- Instructions for the task -
Where the records below show a line containing "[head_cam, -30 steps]", start copying; end with the line containing "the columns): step", and copy it too.

- Record set -
++++++++
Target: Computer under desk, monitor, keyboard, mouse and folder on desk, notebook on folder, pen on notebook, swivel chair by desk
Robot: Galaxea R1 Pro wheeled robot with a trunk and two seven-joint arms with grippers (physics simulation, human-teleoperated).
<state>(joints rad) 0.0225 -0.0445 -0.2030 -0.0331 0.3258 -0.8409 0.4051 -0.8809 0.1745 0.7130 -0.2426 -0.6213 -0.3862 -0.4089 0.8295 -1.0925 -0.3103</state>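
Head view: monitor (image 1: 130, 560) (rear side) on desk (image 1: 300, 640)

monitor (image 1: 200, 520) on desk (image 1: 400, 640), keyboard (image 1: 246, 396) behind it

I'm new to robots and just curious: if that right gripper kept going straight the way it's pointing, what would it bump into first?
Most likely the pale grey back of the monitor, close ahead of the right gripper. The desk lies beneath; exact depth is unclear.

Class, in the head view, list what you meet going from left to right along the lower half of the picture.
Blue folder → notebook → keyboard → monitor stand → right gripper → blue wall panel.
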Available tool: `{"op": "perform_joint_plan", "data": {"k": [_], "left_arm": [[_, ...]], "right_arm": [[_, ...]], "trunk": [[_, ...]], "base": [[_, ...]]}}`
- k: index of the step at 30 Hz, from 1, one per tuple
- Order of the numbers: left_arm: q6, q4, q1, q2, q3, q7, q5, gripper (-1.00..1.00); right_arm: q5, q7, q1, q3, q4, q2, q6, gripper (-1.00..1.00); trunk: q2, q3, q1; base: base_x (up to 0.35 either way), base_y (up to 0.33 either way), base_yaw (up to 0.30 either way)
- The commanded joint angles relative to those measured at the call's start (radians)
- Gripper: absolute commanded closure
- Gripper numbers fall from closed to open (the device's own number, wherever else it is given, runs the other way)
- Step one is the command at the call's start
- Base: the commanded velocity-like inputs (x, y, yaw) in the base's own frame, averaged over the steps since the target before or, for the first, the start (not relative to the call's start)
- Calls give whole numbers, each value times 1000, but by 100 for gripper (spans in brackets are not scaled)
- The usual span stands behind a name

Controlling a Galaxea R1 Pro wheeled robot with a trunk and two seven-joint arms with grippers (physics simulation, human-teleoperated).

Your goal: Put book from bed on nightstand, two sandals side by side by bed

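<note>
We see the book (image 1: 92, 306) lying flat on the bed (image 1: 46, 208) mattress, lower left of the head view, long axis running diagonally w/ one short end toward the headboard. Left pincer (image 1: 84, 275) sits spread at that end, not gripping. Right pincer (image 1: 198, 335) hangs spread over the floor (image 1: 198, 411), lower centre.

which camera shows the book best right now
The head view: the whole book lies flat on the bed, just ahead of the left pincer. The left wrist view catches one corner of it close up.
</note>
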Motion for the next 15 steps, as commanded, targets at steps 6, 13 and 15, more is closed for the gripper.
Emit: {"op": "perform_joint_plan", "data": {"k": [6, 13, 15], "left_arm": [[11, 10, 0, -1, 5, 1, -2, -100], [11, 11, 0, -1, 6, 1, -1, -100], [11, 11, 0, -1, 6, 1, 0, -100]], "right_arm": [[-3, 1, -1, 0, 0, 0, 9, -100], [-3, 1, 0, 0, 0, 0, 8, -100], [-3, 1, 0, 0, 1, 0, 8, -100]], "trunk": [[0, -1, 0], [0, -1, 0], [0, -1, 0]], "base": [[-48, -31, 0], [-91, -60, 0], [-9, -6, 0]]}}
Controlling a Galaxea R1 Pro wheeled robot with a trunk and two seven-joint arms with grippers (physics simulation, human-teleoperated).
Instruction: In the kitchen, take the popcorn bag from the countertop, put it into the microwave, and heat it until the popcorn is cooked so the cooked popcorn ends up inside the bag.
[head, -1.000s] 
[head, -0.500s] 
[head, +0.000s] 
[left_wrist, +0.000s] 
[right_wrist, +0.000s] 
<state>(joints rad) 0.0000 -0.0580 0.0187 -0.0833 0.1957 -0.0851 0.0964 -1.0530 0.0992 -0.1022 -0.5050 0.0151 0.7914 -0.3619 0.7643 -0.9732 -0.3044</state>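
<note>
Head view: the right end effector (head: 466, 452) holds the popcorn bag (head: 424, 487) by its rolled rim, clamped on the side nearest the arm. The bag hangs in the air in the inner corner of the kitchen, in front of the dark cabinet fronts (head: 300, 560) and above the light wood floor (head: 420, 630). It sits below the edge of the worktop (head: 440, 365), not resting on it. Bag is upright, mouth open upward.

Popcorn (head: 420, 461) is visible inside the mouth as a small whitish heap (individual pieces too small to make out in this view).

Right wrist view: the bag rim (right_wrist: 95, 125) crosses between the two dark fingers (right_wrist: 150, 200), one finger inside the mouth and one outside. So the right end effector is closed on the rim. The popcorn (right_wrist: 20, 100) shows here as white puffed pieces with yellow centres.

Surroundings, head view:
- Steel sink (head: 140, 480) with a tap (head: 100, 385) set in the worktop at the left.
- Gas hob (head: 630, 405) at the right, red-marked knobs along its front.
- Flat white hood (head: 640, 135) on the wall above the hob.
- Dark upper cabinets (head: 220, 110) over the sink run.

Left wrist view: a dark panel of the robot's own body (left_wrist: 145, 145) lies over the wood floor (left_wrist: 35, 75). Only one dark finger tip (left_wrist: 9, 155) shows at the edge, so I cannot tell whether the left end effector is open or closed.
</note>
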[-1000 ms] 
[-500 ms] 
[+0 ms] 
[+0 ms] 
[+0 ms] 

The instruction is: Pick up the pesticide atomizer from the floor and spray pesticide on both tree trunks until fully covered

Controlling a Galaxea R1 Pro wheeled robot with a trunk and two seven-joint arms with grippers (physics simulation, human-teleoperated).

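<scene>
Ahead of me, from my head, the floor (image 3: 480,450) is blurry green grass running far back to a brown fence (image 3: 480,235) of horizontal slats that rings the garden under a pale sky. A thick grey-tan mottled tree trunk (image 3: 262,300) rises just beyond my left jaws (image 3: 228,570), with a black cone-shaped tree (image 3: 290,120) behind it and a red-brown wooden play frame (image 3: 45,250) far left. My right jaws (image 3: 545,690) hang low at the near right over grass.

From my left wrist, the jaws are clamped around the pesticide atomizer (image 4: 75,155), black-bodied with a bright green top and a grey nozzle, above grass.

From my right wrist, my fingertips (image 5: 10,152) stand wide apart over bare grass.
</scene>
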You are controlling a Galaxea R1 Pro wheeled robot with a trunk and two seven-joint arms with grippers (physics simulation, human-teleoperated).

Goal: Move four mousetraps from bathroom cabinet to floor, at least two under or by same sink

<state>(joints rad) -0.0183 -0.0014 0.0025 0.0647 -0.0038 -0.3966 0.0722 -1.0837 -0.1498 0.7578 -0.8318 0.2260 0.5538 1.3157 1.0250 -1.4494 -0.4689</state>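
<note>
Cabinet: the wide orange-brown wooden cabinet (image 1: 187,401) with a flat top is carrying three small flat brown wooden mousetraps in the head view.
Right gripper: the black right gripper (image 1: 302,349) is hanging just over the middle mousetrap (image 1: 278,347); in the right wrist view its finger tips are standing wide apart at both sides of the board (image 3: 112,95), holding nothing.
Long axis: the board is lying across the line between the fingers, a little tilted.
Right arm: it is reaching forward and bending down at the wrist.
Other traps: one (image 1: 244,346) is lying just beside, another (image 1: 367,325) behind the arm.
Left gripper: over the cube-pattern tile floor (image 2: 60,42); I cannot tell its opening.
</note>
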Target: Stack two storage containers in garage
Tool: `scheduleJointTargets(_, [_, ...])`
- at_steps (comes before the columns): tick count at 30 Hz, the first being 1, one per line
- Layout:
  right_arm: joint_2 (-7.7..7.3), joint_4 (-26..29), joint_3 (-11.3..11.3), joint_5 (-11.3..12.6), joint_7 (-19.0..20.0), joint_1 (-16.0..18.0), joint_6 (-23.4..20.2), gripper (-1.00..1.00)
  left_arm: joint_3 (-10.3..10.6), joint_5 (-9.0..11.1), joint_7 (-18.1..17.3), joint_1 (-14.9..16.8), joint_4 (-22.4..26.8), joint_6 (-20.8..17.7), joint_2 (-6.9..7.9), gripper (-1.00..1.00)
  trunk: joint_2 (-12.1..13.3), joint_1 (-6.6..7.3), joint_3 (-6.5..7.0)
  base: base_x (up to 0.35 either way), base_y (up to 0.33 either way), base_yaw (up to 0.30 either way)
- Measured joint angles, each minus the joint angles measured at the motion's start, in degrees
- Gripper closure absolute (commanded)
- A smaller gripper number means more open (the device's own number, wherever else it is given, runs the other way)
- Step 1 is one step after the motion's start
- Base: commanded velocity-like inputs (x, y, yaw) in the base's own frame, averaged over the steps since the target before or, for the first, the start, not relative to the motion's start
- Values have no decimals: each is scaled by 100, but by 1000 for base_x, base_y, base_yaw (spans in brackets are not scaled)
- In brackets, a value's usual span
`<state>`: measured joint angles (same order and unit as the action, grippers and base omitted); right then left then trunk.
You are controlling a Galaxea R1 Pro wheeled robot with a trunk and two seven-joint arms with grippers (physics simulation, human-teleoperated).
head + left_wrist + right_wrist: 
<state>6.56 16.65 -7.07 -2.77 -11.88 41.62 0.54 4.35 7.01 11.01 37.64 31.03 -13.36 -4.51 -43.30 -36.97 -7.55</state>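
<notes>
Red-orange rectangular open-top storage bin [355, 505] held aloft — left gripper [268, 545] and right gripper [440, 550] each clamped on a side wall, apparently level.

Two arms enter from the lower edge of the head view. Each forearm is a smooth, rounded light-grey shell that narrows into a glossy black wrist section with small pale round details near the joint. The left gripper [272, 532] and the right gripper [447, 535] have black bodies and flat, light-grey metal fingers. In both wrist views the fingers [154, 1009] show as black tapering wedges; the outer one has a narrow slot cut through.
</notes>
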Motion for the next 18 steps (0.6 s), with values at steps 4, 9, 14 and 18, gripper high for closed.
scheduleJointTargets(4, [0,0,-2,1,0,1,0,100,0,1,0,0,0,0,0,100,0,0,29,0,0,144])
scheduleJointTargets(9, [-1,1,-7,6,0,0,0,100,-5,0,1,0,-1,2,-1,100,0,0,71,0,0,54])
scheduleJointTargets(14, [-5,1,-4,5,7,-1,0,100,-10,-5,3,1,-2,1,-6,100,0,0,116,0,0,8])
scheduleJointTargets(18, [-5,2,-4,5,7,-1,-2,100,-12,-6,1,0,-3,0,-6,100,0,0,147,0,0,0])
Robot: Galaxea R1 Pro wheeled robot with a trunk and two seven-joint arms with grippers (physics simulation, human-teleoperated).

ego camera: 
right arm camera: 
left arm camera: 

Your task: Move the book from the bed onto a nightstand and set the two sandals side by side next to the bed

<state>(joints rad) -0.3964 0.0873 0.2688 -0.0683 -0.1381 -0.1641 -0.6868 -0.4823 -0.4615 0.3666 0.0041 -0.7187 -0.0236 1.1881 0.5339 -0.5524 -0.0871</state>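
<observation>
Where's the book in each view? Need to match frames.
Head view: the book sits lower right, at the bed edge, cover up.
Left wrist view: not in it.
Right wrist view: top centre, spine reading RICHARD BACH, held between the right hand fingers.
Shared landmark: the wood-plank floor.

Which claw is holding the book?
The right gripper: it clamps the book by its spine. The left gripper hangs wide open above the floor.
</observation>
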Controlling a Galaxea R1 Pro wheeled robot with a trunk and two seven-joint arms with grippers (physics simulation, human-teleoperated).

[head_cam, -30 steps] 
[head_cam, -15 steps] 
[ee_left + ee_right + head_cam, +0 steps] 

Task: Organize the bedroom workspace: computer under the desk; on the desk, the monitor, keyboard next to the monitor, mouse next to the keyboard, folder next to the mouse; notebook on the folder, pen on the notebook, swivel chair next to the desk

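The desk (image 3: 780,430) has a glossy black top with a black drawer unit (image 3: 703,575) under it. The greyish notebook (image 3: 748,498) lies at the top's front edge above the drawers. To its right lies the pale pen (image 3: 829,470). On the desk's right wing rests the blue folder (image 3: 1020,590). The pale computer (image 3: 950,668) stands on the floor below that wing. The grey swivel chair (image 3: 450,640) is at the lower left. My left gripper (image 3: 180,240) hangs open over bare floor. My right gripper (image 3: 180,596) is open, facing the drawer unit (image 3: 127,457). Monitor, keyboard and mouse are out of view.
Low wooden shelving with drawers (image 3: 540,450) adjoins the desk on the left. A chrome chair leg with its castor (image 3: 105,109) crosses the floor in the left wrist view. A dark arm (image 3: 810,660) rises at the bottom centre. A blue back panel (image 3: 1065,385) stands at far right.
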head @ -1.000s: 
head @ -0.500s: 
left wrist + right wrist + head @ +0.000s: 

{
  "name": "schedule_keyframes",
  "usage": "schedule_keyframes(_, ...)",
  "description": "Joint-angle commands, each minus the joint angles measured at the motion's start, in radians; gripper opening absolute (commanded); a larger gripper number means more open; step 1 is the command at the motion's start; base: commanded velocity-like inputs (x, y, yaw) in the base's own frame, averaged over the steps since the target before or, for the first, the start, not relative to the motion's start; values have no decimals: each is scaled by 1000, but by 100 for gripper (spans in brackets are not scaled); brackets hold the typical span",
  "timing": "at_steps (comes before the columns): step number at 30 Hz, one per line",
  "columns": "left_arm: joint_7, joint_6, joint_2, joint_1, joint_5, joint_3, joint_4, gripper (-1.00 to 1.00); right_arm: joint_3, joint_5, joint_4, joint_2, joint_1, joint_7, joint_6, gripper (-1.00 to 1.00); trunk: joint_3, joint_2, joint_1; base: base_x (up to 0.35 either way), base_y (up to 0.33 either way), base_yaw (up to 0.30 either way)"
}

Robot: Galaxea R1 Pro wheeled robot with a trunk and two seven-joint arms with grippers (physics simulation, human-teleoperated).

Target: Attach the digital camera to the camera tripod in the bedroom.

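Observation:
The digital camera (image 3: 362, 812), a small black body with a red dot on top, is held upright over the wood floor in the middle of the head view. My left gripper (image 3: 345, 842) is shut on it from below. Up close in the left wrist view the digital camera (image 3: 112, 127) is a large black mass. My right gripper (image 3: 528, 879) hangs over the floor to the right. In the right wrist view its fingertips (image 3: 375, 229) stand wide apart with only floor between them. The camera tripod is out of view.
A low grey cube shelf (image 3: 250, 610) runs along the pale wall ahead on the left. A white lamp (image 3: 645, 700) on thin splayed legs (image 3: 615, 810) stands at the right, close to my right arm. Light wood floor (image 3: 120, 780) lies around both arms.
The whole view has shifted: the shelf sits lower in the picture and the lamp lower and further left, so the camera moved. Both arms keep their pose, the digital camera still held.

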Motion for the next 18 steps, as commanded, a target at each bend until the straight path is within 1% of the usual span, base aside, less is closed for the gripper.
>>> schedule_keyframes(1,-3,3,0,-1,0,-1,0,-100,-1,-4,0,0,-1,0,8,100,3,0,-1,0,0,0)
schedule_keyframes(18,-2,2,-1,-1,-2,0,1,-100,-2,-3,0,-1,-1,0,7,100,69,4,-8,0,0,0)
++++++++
- Exercise answer -
[head_cam, -30 steps] 
[head_cam, -15 steps] 
[ee_left + ee_right + head_cam, +0 steps] 

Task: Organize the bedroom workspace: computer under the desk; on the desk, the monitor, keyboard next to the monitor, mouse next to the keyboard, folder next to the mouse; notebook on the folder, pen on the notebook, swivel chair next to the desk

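The desk (image 3: 780,430) has a glossy black top with a black drawer unit (image 3: 703,575) under it. The greyish notebook (image 3: 748,498) lies at the top's front edge above the drawers. To its right lies the pale pen (image 3: 829,470). On the desk's right wing rests the blue folder (image 3: 1020,590). The pale computer (image 3: 950,668) stands on the floor below that wing. The grey swivel chair (image 3: 450,640) is at the lower left. My left gripper (image 3: 180,240) hangs open over bare floor. My right gripper (image 3: 180,596) is open, facing the drawer unit (image 3: 127,457). Monitor, keyboard and mouse are out of view.
Low wooden shelving with drawers (image 3: 540,450) adjoins the desk on the left. A chrome chair leg with its castor (image 3: 105,109) crosses the floor in the left wrist view. A dark arm (image 3: 810,660) rises at the bottom centre. A blue back panel (image 3: 1065,385) stands at far right.
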head @ -1.000s: 
head @ -0.500s: 
left wrist + right wrist + head @ +0.000s: 

{
  "name": "schedule_keyframes",
  "usage": "schedule_keyframes(_, ...)",
  "description": "Joint-angle commands, each minus the joint angles measured at the motion's start, in radians; gripper opening absolute (commanded); a larger gripper number means more open; step 1 is the command at the motion's start; base: commanded velocity-like inputs (x, y, yaw) in the base's own frame, averaged over the steps since the target before or, for the first, the start, not relative to the motion's start; values have no decimals: each is scaled by 1000, but by 100 for gripper (spans in brackets are not scaled); brackets hold the typical span",
  "timing": "at_steps (comes before the columns): step number at 30 Hz, one per line",

This completes the response to the exercise.